Stay away from fallen wires; assume all of them are live.

Don’t enter your home if you smell gas; report it to authorities.

If you live in an area that was evacuated, don’t go home until authorities say it’s safe.

Watch out for snakes and other wildlife in areas that have been flooded.

Run your generator outside; exhaust fumes contain carbon monoxide which can be deadly.

Keep generator fuel outside.

Report power outages: Don’t assume your neighbors will do so.

Check your foundation, roof and chimney for cracks. Leave the house if you suspect something may collapse.

If appliances are wet, turn off the electricity source to the house. Unplug appliances and let them dry. Have a professional check appliances and the electrical system before restoring power.

Don’t flush your toilet until you know sewage lines are intact.
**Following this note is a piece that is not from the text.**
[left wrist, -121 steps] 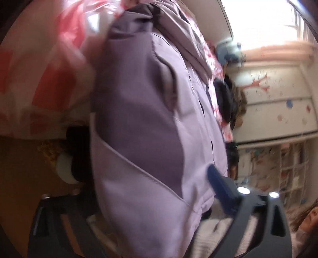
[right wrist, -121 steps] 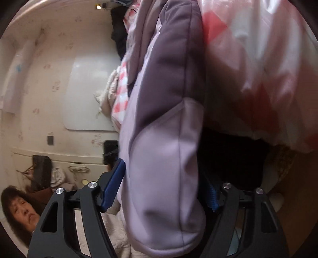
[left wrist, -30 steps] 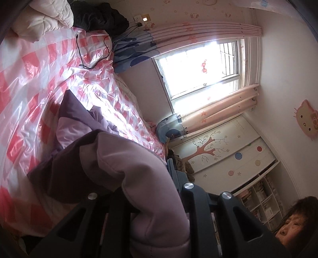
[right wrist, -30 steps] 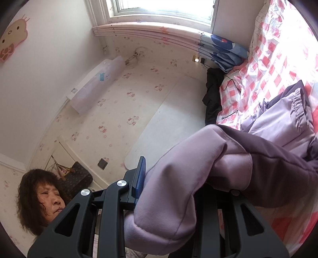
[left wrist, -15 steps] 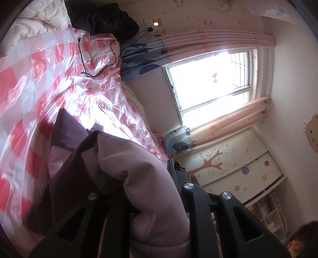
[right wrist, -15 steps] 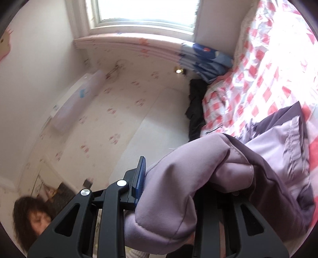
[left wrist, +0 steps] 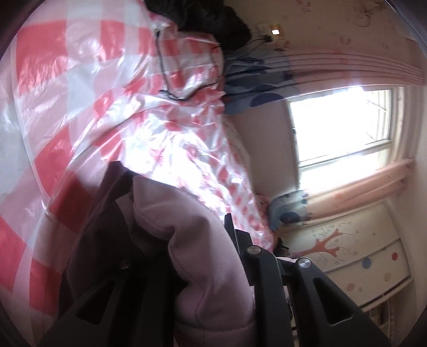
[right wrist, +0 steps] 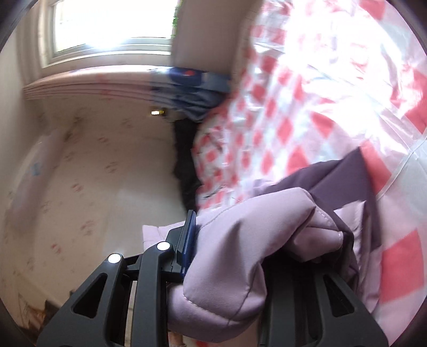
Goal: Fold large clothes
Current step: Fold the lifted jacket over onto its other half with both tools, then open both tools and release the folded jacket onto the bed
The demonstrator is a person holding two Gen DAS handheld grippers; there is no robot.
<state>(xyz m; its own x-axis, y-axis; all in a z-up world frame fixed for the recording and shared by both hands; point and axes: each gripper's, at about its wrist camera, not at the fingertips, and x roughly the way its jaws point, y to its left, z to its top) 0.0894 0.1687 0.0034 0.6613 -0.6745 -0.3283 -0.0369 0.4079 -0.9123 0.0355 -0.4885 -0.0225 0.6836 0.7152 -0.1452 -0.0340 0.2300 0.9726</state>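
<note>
1. The left tongs are pinching a thick bunch of the lilac padded jacket; the cloth swells out between the two black arms, so the jaws stand apart only by the thickness of the padding
2. The right tongs are likewise clamped on a padded roll of the jacket, with the blue pad on the left finger pressed against the fabric
3. Holding the garment at two points this way looks meant to carry one edge over the rest as a fold; the darker purple panel trails from the grip down toward the bed
4. The jacket hangs from both tongs above the pink-and-white checked bed cover, toward the bed's near edge; I cannot tell whether its lower part touches the cover
5. Only the left view shows the black cable lying on the cover, the dark heap at the bed's far corner, and the painted wardrobe
6. Only the right view shows the long patterned wall beside the bed; both views catch the window, and blur softens much of the right one
</note>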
If pipes are damaged, turn off the main water valve. Check with local authorities before using the water — it may be contaminated.

Pump out wells and have the water tested by authorities before drinking.

Throw out any food that came into contact with flood water.

Basement walls can collapse if the room is pumped out too quickly. Remove only about a third of the water per day.

Disinfect anything that may have been touched by raw sewage or floodwaters.

Take pictures of damage, record your cleanup costs and call your insurance company.